Original languageEnglish
Article number9099047
Pages (from-to)4458-4468
Journal / PublicationIEEE Transactions on Industrial Informatics
Volume17
Issue number7
Online published22 May 2020
Publication statusPublished - Jul 2021

Abstract

The received signal strength (RSS) fingerprint-based approaches are widely used for indoor location-based services. The emerging Long Range Wide Area Network (LoRaWAN) is a cost-effective solution for indoor latency-tolerant location-based services attributed to its long-range property. In general, there are serious RSS fluctuations due to fadings along the communication path, thus significantly jeopardizing the localization accuracy. To overcome the challenge, we propose the extreme RSS to stabilize the fingerprint database and formulate boundary autocorrelation to downsize tremendously the searching complexity and thus proliferating localization accuracy.

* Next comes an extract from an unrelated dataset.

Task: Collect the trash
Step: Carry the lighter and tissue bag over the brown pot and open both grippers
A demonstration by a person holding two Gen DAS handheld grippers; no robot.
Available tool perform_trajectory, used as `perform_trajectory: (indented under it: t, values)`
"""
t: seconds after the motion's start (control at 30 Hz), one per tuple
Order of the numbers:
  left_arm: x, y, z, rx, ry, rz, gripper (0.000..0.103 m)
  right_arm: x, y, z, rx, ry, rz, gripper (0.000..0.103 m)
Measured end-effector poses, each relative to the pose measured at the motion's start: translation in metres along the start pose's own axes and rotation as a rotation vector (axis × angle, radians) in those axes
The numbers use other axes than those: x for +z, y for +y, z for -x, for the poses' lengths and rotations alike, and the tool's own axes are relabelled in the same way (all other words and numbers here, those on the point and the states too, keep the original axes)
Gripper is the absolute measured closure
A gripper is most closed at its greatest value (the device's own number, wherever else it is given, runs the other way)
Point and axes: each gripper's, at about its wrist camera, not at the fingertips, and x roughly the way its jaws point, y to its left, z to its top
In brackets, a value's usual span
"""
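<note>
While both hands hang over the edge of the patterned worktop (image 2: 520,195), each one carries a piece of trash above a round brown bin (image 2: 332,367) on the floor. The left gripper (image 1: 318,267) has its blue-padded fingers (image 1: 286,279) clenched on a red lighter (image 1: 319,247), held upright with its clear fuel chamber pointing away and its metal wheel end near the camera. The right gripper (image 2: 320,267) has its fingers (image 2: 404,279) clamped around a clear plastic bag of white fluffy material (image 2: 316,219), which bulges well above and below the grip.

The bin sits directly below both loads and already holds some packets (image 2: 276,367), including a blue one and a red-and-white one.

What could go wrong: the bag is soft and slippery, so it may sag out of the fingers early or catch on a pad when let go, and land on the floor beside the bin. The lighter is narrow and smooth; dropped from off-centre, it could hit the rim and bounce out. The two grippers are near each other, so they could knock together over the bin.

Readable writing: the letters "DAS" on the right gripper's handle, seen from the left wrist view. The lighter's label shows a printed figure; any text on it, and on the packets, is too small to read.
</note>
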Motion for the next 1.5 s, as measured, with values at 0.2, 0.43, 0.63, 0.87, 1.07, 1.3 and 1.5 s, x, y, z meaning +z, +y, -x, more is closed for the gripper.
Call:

In essence, the RSS fluctuations are modeled as a Bernoulli random process so that the RSS stability can be estimated by a newly defined fluctuation analytic function. To mitigate the impact of the perturbative fluctuation, the extreme RSS is further defined to cultivate a highly stable and robust fingerprint database which withstand environmental dynamics. In addition, boundary autocorrelation is developed to measure and compare the similarity between the measured RSS values versus the prestored fingerprint database. RSS values with low autocorrelation coefficients are eradicated from the typically lengthy searching. The downsized complexity significantly improves the localization accuracy. Experiments were carried out and the results revealed that the proposed method achieved sub-10-meter localization accuracy in indoor environments. Such accuracy is encouraging and superior in contemporary LoRaWAN measurements.

Research Area(s)

  • Autocorrelation, extreme received signal strength (RSS), fingerprint, indoor localization, long range wide area network (LoRaWAN)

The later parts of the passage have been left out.